Exercise prompt: Your job is to return every line in the data holding the string "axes".

Collected data:
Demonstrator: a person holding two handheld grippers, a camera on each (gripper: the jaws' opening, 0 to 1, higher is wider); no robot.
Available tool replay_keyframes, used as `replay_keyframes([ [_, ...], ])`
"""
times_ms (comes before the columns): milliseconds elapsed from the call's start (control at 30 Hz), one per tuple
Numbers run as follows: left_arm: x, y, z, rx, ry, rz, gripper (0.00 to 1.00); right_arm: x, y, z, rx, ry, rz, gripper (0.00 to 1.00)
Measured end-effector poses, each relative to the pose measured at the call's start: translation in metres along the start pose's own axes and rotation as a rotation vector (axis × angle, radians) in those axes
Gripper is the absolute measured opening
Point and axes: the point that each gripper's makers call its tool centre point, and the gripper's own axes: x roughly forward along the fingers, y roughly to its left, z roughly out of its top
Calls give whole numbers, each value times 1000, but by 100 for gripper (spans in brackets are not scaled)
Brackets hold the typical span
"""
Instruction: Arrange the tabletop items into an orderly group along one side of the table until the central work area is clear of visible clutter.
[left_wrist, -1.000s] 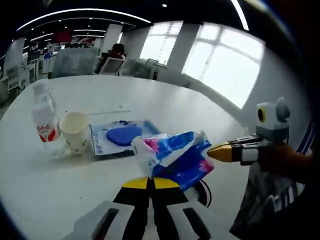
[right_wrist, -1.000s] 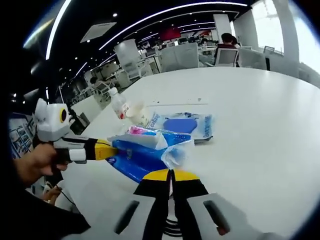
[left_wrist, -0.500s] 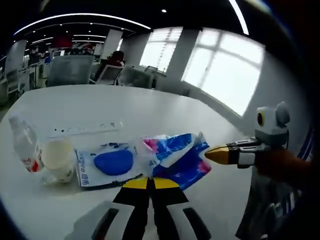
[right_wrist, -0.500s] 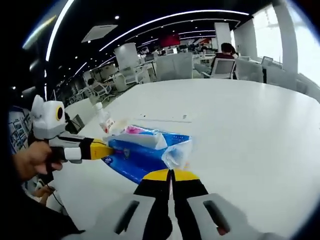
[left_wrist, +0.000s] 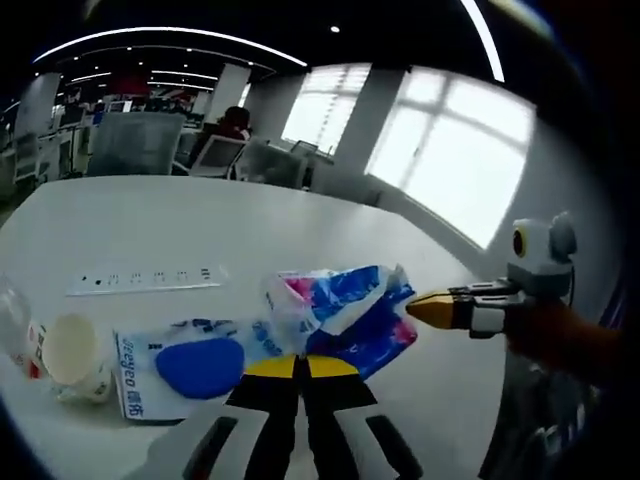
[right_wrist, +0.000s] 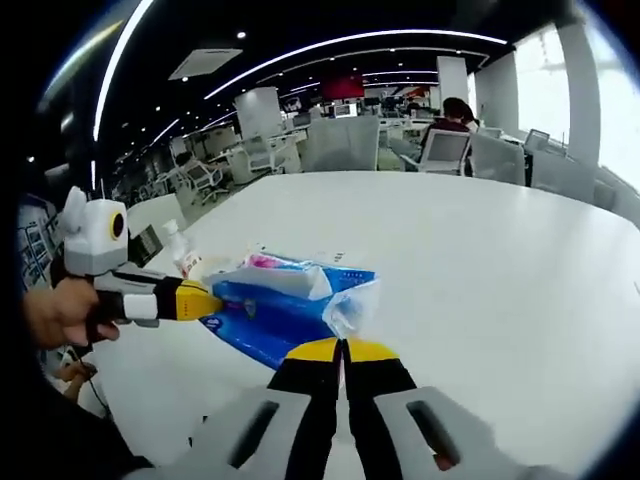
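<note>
A soft tissue pack (left_wrist: 345, 312) in blue, pink and white hangs just above the white table (left_wrist: 200, 215), stretched between both grippers. My left gripper (left_wrist: 300, 366) is shut on its near edge. My right gripper (left_wrist: 416, 308) comes in from the right and pinches the pack's other end. In the right gripper view the same tissue pack (right_wrist: 285, 300) sits above my right gripper (right_wrist: 340, 349), which is shut on it, and the left gripper (right_wrist: 218, 300) clamps it from the left.
A blue-and-white flat packet (left_wrist: 190, 365), a paper cup (left_wrist: 70, 352) and a plastic bottle (left_wrist: 15, 322) sit at the lower left. A white power strip (left_wrist: 150, 282) lies beyond them. The bottle (right_wrist: 180, 256) stands near the table's left edge. Office chairs (right_wrist: 345, 140) stand at the far side.
Both grippers keep their hold on the tissue pack. Both views have shifted: the cup, bottle and packet now sit lower left in the left gripper view, and the power strip has come into sight.
</note>
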Motion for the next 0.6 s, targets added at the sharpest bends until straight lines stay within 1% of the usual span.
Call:
replay_keyframes([
  [67, 4, -1, 0, 2, 0, 5, 0, 2, -6, 2, 2, -2, 6, 0],
  [100, 9, -2, 0, -3, 1, 6, 0, 5, -13, 2, 8, -3, 11, 0],
  [167, 17, -5, -1, -3, 4, 6, 0, 6, -20, 2, 14, -2, 16, 0],
  [267, 25, -11, -2, 11, 6, -1, 0, 11, -33, -1, 3, 6, 13, 0],
  [367, 35, -15, -1, 33, 5, 1, 0, 10, -36, -5, 25, 11, 2, 0],
  [433, 45, -16, -5, 51, 19, 0, 0, 16, -46, -12, 38, 15, -13, 0],
  [500, 51, -17, -9, 57, 35, -2, 0, 19, -49, -15, 32, 21, -25, 0],
  [600, 61, -16, -14, 59, 51, -5, 0, 27, -57, -23, -10, 29, -43, 0],
])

Solved problem:
Measured end-effector poses, each relative to the pose measured at the call's start: translation in metres along the start pose's own axes and rotation as a rotation vector (axis × angle, radians) in those axes
Point and axes: the point that each gripper's makers call its tool centre point, and the gripper's own axes: x roughly forward along the fingers, y roughly to its left, z roughly out of its top

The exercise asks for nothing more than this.